Researchers detected remote OS command injection vulnerabilities in Lifesize enterprise collaboration products. The vulnerabilities were found in four Lifesize products - Lifesize Team, Lifesize Room, Lifesize Passport and Lifesize Networker. The vulnerabilities could allow attackers to remotely gain control of the products and use them as a snooping tool.
Serial number of the product is required for exploitation
Researchers explained that in order to exploit these vulnerabilities, attackers need to gain access to the firmware of Lifesize products, which also requires them to get hold of the serial number of the products.
However, if these requirements can be acquired, then it becomes very easy for attackers to remotely gain control of the products with the help of some software tools and information from the Lifesize support page. The software tools and Lifesize support page details help the attackers to provide a backdoor into the Lifesize products.
Privilege escalation + Command injection vulnerability
Researchers revealed that the initial vulnerability comes from a programming error which allows user input to occur without being restricted by sanitization involving shell functions. This programming error coupled with a privilege escalation vulnerability allows running system commands thereby providing attackers with access into the network of the Lifesize products. Researchers noted that combining this privilege escalation with a command injection vulnerability, it's possible to gain full persistence on the device.

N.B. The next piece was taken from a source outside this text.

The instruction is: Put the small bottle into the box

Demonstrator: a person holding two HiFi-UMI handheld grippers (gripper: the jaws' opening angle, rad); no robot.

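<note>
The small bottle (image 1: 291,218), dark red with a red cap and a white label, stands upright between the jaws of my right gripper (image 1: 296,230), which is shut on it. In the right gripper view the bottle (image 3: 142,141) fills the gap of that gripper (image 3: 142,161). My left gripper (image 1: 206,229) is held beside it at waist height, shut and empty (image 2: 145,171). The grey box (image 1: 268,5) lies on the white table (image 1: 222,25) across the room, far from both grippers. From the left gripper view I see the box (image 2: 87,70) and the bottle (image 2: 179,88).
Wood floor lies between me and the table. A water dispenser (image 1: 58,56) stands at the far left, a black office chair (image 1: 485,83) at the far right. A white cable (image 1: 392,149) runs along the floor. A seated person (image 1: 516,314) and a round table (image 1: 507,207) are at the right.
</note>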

“With this, you have access to everything. Any video or audio stored on that machine will be gettable fairly trivially,” Ed Williams, Director of Trustwave's Spiderlabs research told ZDNet.
“That machine can be used as a launchpad to attack other machines. Say this audio equipment is internet-facing, you can get access to the underlying operating system through this vulnerability. From an external attack, you can potentially gain internal access – it's a worst-case scenario, but potentially very serious,” Williams added.

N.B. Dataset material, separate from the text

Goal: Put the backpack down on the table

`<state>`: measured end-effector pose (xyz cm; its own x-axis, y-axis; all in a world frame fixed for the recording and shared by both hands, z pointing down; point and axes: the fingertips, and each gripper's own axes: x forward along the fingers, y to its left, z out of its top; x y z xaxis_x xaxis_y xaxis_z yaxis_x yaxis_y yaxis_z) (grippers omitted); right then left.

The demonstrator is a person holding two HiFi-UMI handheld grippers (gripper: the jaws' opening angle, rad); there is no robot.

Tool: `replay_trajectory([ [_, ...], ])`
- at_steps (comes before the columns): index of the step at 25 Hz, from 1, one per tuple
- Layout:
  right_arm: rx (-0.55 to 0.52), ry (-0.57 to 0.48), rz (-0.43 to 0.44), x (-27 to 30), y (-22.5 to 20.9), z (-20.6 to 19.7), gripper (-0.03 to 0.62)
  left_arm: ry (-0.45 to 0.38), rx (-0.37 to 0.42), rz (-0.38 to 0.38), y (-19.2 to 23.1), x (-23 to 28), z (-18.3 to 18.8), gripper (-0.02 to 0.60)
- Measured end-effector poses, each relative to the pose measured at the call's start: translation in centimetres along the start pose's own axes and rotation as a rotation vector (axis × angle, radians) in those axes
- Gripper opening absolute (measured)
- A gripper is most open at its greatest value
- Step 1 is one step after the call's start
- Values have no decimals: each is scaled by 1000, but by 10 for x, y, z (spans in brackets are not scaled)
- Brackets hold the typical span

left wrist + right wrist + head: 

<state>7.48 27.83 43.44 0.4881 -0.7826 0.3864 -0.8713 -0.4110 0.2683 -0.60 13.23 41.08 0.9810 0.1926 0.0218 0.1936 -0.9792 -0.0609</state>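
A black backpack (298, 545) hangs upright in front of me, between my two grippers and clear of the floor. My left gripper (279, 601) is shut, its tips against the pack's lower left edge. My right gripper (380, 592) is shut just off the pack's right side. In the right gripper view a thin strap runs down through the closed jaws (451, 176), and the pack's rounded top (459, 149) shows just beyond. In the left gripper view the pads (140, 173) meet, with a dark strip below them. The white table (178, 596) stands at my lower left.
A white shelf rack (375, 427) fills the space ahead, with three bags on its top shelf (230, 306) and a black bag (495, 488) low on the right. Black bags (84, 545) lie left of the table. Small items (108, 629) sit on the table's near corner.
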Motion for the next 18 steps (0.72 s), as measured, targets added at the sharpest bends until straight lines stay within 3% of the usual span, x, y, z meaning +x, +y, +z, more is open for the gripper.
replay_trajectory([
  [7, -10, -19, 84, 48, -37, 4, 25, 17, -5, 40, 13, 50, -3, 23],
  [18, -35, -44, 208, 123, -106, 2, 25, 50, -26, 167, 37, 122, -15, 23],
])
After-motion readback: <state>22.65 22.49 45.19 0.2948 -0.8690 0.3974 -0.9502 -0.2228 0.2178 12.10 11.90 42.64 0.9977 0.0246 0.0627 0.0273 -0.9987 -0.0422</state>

Williams noted that detecting the root cause of the attack and detecting if the device is compromised or not becomes difficult because these types of devices do not have good logging.

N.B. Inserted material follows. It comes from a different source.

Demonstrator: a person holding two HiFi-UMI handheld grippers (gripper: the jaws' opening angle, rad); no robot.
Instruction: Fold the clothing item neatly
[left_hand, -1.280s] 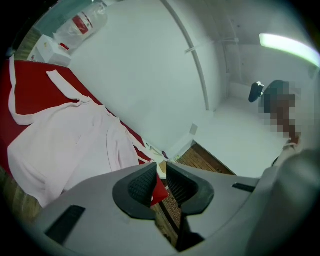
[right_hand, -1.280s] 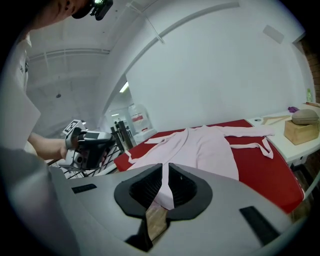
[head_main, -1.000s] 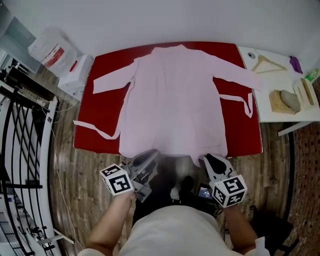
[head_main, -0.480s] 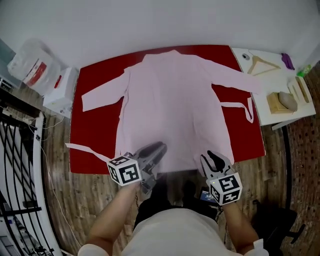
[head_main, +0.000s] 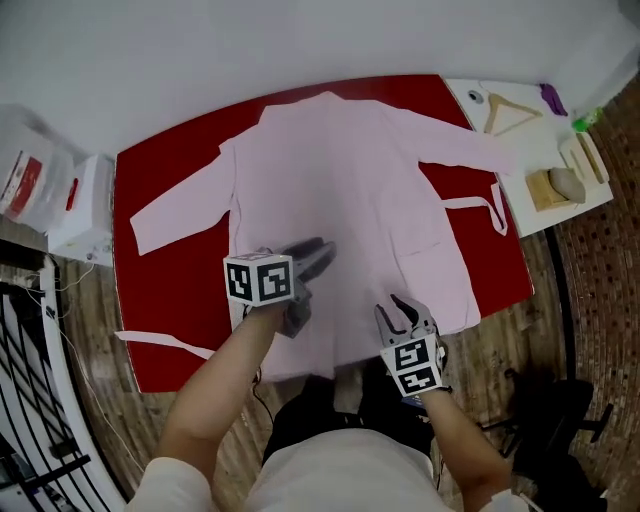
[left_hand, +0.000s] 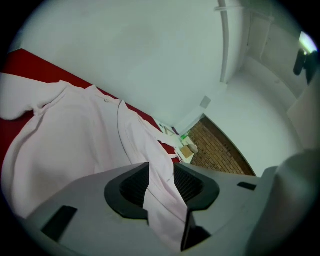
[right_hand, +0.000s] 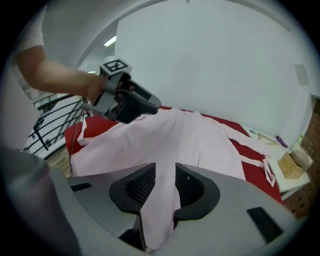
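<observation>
A pale pink robe (head_main: 350, 190) lies spread flat, back up, on a red tabletop (head_main: 170, 290). Its long axis runs away from the person. The collar is at the far edge by the white wall (head_main: 200, 50) and the hem is at the near edge, with the collar end leaning slightly left of the hem. The sleeves reach out to the left and right. One belt tie (head_main: 160, 340) trails across the red surface at the near left, and another loops beside the right sleeve.

The left gripper (head_main: 318, 252) is held over the lower left part of the robe, pointing toward the wall. Its jaws have just been opening and stand partly apart. In the left gripper view a fold of pink cloth runs loosely through the gap between the dark ribbed pads (left_hand: 132, 187), which do not press on it.

The right gripper (head_main: 400, 310) is over the lower right part of the robe, near the hem. Its jaws have also just been opening and stand partly apart. In the right gripper view pink cloth lies slack in the gap and hangs down into the throat between its pads (right_hand: 140, 187), released rather than pinched.

To the right of the red tabletop, a white side table (head_main: 520, 150) carries a wooden hanger (head_main: 508, 108) and a few small items.
</observation>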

“It'd be difficult to tell if a device had been accessed because these type of devices don't have very good logging. As a result, it's difficult to see what's going on, so it'd be difficult to find out if this is the root cause of an attack. Attackers are likely to be looking for and using this,” Williams said.
Security patch to be issued
Lifesize confirmed to ZDNet that it will be issuing patches for all the four affected products.
“We are pro-actively addressing the vulnerability and automatically patching all Icon 220 Series systems that are connected to the Lifesize Cloud. For non-cloud connected devices, customers will need to deploy the hotfix and we will work with each impacted customer to resolve the issue as quickly as possible,” Bobby Beckmann, CTO at Lifesize said.